How do A-scan and B-scan work?

  • A-scan and B-scan techniques are based on the principles of ultrasonography. Sound travels in a wave pattern. For a sound to be heard by the human ear, the frequency must be between 20 and 20,000 Hz (20 kHz). 

  • Ultrasound uses a sound of frequency of more than 20 kHz. When the sound of this frequency comes in contact with an object, it bounces back. These “echoes” then touch the ultrasound probe. 

  • The probe converts the energy of the sound into an electrical signal that can then be interpreted as an image on a monitor. 

  • The doctor or sonologist will use ultrasounds of different frequencies to control the depth of the image depending upon the structures to be examined. 

  • For an eye examination through A-scan and B-scan, an ultrasound of frequency of around 10 MHz is used.

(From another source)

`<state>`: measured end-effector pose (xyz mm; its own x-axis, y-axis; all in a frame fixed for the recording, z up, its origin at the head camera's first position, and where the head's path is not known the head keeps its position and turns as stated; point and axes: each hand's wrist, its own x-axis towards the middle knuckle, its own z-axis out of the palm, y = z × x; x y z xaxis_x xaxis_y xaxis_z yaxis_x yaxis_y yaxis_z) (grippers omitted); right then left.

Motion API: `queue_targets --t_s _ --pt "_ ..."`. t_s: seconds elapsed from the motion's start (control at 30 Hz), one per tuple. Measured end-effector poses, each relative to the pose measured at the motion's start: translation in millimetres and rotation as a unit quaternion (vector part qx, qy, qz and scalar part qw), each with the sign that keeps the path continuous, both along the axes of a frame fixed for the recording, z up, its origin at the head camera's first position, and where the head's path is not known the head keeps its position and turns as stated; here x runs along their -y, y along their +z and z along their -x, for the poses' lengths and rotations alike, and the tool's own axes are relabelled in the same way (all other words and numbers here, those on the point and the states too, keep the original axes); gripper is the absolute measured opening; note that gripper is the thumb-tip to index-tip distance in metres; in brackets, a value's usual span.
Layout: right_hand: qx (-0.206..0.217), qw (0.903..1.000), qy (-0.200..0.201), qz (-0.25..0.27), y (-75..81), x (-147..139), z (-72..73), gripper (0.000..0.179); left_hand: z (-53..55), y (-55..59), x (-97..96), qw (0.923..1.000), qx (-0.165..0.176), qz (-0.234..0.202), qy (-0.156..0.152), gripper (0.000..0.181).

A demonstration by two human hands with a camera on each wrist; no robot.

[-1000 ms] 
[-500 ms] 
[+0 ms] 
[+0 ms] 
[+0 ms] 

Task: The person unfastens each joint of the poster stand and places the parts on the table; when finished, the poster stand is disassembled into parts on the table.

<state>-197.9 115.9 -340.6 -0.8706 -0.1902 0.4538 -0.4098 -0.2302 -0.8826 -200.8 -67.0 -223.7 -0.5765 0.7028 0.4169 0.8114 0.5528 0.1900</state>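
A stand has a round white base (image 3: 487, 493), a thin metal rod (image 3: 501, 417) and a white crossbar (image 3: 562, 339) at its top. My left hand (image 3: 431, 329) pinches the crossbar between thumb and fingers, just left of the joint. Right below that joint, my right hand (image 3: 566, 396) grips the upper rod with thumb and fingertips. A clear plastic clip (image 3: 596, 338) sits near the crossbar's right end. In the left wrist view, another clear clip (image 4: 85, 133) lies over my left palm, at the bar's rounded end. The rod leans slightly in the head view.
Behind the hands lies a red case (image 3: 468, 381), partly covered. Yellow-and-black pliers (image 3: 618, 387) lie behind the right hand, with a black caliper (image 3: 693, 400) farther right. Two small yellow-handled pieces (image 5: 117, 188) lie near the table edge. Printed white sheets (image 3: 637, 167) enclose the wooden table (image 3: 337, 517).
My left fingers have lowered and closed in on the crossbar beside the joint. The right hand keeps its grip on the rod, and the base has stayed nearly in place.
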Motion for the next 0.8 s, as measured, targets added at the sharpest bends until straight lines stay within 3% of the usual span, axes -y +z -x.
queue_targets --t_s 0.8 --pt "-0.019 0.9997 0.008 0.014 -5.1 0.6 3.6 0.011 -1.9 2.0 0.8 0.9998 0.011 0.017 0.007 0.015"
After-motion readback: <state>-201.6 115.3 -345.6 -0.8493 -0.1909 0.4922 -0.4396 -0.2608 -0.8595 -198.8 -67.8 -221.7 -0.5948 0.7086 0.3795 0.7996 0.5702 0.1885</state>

What happens during A-scan and B-scan?

A-scan and B-scan are safe and painless procedures.

  • During an A-scan, the doctor will put anesthetic drops in your eyes to make them numb. You will be asked to sit in a chair and place your chin on a chin rest. The doctor will then ask you to look straight ahead. They will place an ultrasound wand (a device that produces ultrasound waves that bounce off eye tissues and make echoes) on the front surface of the eye.

  • During a B-scan, the doctor will ask you to close your eyes. A gel will be applied to the eyelids before using the probe. The doctor may ask you to move your eyes in multiple directions.

Both the tests are generally quick and cause minimal discomfort. Because an A-scan uses anesthetic eye drops, you must be careful about touching the eyes until the numbness subsides to avoid any injury.